Self-esteem is defined as a realistic respect for or favorable impression of oneself; self-respect. Having good self-esteem is so helpful in moving through the world and your life because it gives you confidence in being yourself and this confidence is sensed and appreciated by others. But many people don’t hold a good impression of themselves and would like to change that impression.
Usually your self esteem is based on unconscious beliefs that formed when you were a child from messages, verbal or non-verbal, you received from those close to you or from experiences you’ve had. Some of the more intense, impactful experiences you have had can color the way you view at the world and yourself. Like looking through the lens of colored sunglasses, everything you see is now colored by this lens of the meaning you made from this experience. These beliefs can be expansive and build your self esteem or can be limiting and lower self esteem. Here are some examples of some limiting core beliefs: If you get the unconscious message and belief that you are only good if you behave in a certain way, then you might feel you have to continually work hard to prove you are good. Or if you get the message that you are not accepted as you are, then you may become shy and not willing to take a risk and reach out to others.

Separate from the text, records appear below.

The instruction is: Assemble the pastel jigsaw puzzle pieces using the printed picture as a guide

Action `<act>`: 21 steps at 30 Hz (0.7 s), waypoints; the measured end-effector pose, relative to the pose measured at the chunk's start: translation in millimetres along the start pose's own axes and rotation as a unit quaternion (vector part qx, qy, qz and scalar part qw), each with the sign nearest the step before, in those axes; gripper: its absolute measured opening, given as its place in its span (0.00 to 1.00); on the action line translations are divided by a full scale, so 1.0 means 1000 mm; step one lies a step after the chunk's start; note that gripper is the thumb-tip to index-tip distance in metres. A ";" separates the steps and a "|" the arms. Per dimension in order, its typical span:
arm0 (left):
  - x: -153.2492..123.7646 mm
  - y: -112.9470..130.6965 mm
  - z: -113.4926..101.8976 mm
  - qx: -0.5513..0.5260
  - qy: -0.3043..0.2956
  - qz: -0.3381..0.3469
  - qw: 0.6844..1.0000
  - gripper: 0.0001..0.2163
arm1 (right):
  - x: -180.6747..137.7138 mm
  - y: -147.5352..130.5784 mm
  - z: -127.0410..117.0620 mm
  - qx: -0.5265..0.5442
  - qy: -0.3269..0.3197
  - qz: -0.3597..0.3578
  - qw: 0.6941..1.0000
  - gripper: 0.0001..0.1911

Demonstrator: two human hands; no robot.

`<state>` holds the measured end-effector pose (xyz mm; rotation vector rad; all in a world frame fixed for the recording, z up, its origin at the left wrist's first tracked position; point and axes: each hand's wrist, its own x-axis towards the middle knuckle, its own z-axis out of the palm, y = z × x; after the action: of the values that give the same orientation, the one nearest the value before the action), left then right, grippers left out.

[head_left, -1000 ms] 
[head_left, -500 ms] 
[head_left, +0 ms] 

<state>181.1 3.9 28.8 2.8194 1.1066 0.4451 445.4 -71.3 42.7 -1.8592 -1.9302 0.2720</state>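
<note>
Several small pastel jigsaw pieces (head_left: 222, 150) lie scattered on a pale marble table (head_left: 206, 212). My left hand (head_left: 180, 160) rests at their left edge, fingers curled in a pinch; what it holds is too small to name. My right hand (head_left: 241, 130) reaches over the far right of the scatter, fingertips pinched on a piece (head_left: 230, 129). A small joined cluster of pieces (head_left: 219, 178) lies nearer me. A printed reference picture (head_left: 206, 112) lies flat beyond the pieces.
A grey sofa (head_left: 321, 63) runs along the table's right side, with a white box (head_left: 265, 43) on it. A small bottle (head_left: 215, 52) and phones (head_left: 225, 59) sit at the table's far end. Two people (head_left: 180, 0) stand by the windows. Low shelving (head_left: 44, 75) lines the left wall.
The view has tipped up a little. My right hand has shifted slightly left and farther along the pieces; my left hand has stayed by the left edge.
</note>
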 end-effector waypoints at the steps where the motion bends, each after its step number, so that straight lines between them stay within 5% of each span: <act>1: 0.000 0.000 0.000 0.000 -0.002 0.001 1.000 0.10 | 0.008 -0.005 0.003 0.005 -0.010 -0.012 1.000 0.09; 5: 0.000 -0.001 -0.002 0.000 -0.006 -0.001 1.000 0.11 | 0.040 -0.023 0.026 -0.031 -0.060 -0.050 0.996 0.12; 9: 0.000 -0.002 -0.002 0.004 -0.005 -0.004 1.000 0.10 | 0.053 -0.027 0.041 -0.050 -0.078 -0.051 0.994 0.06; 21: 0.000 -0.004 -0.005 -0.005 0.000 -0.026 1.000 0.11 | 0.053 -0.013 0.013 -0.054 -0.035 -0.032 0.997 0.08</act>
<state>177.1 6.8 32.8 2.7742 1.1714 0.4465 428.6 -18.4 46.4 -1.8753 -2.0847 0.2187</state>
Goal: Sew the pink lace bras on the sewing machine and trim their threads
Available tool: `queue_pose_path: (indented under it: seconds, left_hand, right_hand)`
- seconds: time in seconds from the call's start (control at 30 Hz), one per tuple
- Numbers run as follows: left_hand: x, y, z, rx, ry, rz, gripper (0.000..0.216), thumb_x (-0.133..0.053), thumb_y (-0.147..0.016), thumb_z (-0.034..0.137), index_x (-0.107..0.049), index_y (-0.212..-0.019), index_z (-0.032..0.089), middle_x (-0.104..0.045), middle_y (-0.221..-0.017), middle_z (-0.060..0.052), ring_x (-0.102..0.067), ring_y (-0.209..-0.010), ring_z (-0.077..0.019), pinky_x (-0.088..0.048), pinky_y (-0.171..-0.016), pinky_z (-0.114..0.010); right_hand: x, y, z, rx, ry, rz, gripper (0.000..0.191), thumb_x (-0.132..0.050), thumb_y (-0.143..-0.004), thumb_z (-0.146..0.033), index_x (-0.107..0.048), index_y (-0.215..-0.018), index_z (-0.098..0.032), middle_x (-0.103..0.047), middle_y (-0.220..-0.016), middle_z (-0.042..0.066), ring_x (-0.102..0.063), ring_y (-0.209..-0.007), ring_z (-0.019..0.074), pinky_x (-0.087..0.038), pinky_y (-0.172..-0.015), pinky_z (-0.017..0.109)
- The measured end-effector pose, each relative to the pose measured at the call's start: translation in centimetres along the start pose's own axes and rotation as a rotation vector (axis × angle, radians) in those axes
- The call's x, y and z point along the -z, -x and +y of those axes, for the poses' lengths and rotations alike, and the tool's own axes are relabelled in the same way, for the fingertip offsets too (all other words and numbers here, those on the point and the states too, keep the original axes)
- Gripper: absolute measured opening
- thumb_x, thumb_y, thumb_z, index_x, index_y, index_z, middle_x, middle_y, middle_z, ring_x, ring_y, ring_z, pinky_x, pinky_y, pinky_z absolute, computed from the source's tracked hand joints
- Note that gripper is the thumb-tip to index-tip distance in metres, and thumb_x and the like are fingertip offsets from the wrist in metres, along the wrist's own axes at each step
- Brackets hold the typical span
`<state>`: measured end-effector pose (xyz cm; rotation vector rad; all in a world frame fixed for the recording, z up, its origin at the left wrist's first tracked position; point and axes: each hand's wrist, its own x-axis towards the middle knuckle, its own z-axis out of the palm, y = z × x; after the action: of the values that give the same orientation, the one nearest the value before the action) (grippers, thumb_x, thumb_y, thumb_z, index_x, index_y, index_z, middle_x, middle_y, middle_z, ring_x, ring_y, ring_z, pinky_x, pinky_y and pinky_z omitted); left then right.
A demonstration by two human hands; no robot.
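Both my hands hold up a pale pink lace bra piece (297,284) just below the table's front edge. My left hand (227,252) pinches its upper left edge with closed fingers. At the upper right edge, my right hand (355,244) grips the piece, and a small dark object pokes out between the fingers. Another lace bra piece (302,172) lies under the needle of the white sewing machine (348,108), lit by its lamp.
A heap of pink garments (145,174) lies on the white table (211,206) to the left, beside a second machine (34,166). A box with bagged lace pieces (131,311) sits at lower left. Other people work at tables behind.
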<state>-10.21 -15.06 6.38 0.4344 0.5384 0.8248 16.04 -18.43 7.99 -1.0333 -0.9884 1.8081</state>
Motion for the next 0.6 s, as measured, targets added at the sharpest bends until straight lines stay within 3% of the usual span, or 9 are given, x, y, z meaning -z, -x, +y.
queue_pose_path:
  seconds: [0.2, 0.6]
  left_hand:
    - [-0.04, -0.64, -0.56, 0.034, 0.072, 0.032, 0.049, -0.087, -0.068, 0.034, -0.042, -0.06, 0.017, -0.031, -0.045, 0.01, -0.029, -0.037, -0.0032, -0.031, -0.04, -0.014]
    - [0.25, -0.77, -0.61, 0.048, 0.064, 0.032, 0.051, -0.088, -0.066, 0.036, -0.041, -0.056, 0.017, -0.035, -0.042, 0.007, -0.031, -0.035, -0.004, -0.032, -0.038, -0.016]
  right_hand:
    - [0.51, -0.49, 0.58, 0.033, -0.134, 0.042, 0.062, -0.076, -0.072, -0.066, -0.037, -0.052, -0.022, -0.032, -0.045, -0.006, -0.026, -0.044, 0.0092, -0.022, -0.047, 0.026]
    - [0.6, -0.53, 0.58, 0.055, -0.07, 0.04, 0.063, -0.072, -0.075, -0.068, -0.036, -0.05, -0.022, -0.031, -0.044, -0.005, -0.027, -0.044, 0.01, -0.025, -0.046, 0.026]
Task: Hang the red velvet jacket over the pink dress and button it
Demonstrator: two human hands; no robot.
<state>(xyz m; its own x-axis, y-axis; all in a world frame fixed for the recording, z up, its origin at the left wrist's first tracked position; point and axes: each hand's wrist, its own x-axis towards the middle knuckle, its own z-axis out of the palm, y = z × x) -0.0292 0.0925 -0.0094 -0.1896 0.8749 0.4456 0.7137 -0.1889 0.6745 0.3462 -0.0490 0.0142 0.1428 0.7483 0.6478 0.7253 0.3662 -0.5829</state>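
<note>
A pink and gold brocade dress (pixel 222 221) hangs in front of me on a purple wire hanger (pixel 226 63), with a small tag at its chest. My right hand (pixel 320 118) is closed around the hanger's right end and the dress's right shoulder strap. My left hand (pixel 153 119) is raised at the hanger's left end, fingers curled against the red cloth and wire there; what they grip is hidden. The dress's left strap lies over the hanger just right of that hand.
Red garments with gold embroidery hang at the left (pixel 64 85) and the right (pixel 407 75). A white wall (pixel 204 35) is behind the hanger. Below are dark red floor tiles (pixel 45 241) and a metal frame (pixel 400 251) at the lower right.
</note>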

What makes these limiting core beliefs limiting is that wearing these belief lenses you see only the things that support these negative beliefs and not the things that don’t. If I think I am not accepted, I start to interpret what others say or do as fitting into that schema, even if it doesn’t. Such as, if someone compliments me, I might not take the compliment in or notice it nearly as much as noticing something that I hear as criticism. Or if working hard is my way to feel good about myself, I may miss noticing the opportunities in my life for rest and joy.
The way I would work with you as a client around negative self-esteem issues is I would help you to start to see if and how limiting beliefs show up and get in the way in your current daily life. I would do this by teaching mindful awareness techniques that help you notice and tune into many levels of your internal experience. Since core experiences are strongly imprinted in your nervous system, they show up as sign posts on all the different levels of experience: sensations, gestures, postures, impulses, emotions, thoughts, memories, images, voice. I help you follow these sign posts to notice earlier experiences and the meanings and beliefs that you made from them and then to question if these meanings are still current and work for you in your life. If there are influences you no longer want to be so affected by, we work together to create we new experiences to expand the possibilities of change. We do this by having an experience in session of something completely different and beyond the range of the old belief. Our nervous system learns by experiences, so these new experiences can then update the old limiting perspective. An example of this would be if the old belief is ‘I am not OK the way I am’, then working with it by having an experience that is fully outside this old pattern, you can lay down a pathway for a new network of possibility. By having a fully felt, embodied experience of ‘I am fine, loved and accepted just the way I am’ you trail blaze this as a new neuro-pathway and you now have this as a new choice moment by moment. Often this is accomplished in a series of gradual steps toward taking in this level of change. Having this experience, step by step, within the therapeutic relationship, you can then take this new choice for change out into daily life. As it gets practiced and strengthened it can become a new empowered way of being in your life.